Member of the Chamber of Deputies
- In office 1920–1923
- Succeeded by: Josef Konečný [cs]

Personal details
- Born: 15 March 1871 Řetová, Bohemia, Austria-Hungary
- Died: 4 January 1923 (aged 51) Jevíčko, Czechoslovakia

= Františka Skaunicová =

Františka Skaunicová (15 March 1871 – 4 January 1923) was a Czechoslovak politician. In 1920, she was one of the first group of women elected to the Chamber of Deputies, remaining in parliament until her death three years later.

==Biography==
Born Františka Pávková to carpenter's family in Řetová in 1871, Skaunicová attended school in Wildenschwert. However, she left school at a young age as her parents were unable to fund her education and she became a textile worker. She joined the textile workers' union and at the age of 20, moved to Brno, where she lived for the rest of her life. She married Augustin Skaunic in 1895, with whom she had six children. She became the family's main breadwinner due to her husband's frequent illness. From 1911 the couple ran the Žena magazine, a social democratic publication.
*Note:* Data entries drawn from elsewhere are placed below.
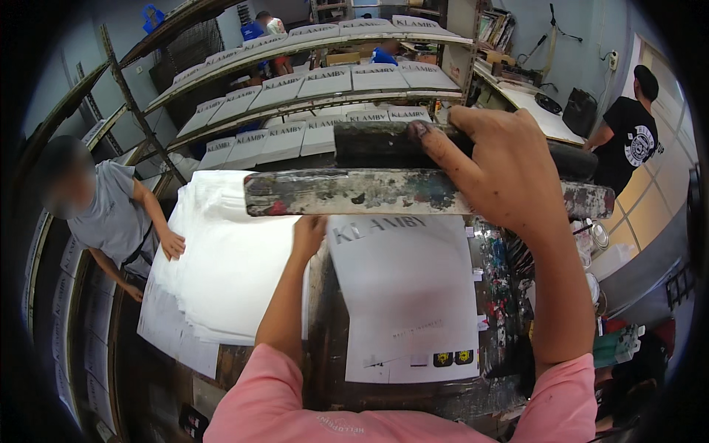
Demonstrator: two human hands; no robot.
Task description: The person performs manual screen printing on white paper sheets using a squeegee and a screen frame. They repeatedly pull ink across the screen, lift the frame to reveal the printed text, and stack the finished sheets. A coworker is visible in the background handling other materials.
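Note:
My right hand [502,166] is closed over a long ink-spattered bar [340,193], which looks like the raised edge of a screen-printing frame. Behind it, under the same fingers, runs a dark bar [377,144], perhaps a squeegee. My left hand [310,232] is closed at the upper left corner of a printed white sheet [406,288], its fingertips partly hidden below the spattered bar. The sheet looks slightly blurred and lies askew on the dark, ink-stained table [325,317]. Left of it is a thick stack of blank white sheets [236,258].
A person in grey [118,207] rests a hand by the stack's left edge. Ahead, a tiered rack [295,52] holds several rows of printed sheets. A person in black [628,125] stands at the right. Jars [597,236] and a green container [617,347] sit right of the table.

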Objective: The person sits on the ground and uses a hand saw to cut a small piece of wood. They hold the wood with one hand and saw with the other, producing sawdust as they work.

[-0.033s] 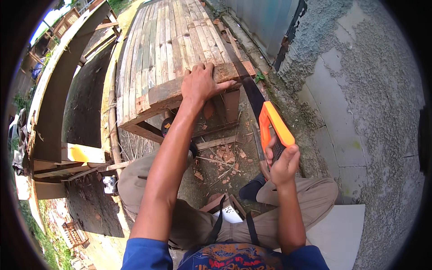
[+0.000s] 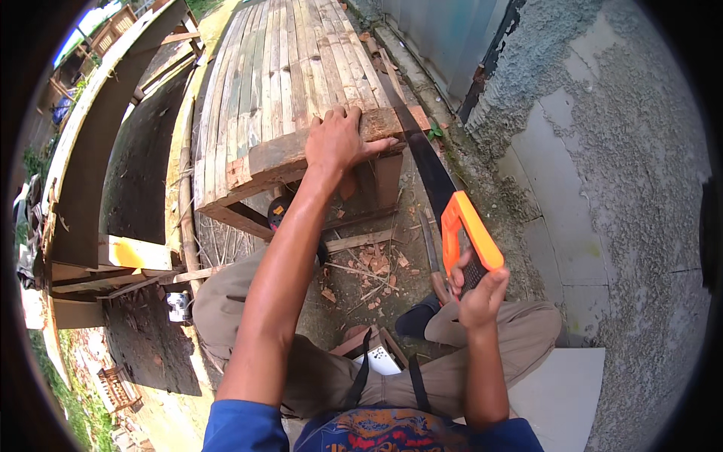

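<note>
My left hand (image 2: 343, 143) presses flat on the near end beam of a weathered slatted wooden platform (image 2: 279, 83), fingers spread over its edge. My right hand (image 2: 478, 290) grips the orange handle of a hand saw (image 2: 467, 233). The saw's dark blade (image 2: 425, 162) runs up and away from me to the platform's right front corner, where it meets the beam beside my left thumb. I sit low, with my knees in tan trousers on either side of the work.
Wood chips and offcuts (image 2: 369, 264) litter the dirt under the platform. A rough concrete wall (image 2: 602, 151) and a metal sheet (image 2: 444, 38) stand close on the right. Wooden frames (image 2: 98, 151) lie on the left. A white slab (image 2: 557, 392) is under me.
</note>
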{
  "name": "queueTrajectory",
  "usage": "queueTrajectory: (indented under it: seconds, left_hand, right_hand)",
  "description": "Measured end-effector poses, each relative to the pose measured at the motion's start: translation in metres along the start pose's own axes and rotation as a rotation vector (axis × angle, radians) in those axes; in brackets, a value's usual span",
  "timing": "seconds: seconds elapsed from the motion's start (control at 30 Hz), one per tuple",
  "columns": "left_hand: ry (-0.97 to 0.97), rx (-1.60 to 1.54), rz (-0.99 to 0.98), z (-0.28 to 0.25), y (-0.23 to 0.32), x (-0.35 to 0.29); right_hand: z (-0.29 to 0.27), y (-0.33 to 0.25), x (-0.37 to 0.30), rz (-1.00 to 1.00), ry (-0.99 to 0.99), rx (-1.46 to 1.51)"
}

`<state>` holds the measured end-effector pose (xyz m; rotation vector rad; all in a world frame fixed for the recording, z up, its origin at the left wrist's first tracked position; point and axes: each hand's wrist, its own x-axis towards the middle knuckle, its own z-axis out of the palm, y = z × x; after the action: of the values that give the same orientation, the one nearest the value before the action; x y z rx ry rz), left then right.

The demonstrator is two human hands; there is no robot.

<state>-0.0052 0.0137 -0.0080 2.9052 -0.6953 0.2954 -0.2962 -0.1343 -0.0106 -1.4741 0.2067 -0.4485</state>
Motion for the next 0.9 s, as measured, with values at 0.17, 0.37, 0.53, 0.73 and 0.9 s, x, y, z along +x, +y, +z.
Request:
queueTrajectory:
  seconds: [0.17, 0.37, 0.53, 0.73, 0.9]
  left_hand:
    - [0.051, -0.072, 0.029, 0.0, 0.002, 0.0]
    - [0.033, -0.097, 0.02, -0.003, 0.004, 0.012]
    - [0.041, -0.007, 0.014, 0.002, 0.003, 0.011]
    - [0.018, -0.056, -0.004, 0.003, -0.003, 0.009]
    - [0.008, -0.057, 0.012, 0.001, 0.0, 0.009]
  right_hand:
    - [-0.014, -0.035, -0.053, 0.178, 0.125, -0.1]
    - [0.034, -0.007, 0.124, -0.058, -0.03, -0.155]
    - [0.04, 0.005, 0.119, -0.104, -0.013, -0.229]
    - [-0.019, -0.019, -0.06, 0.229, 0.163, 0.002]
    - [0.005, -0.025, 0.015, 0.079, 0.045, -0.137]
Following the independence of Czechoslovakia at the end of World War I, Skaunicová was a Czechoslovak Social Democratic Workers' Party candidate for the Chamber of Deputies in the 1920 parliamentary elections, and was one of sixteen women elected to parliament. In 1921, she defected to the new Communist Party and was elected to its executive committee. However, the following year she was hospitalised in Jevíčko with tuberculosis. She died in January 1923, and was buried in the Židenice cemetery in Brno.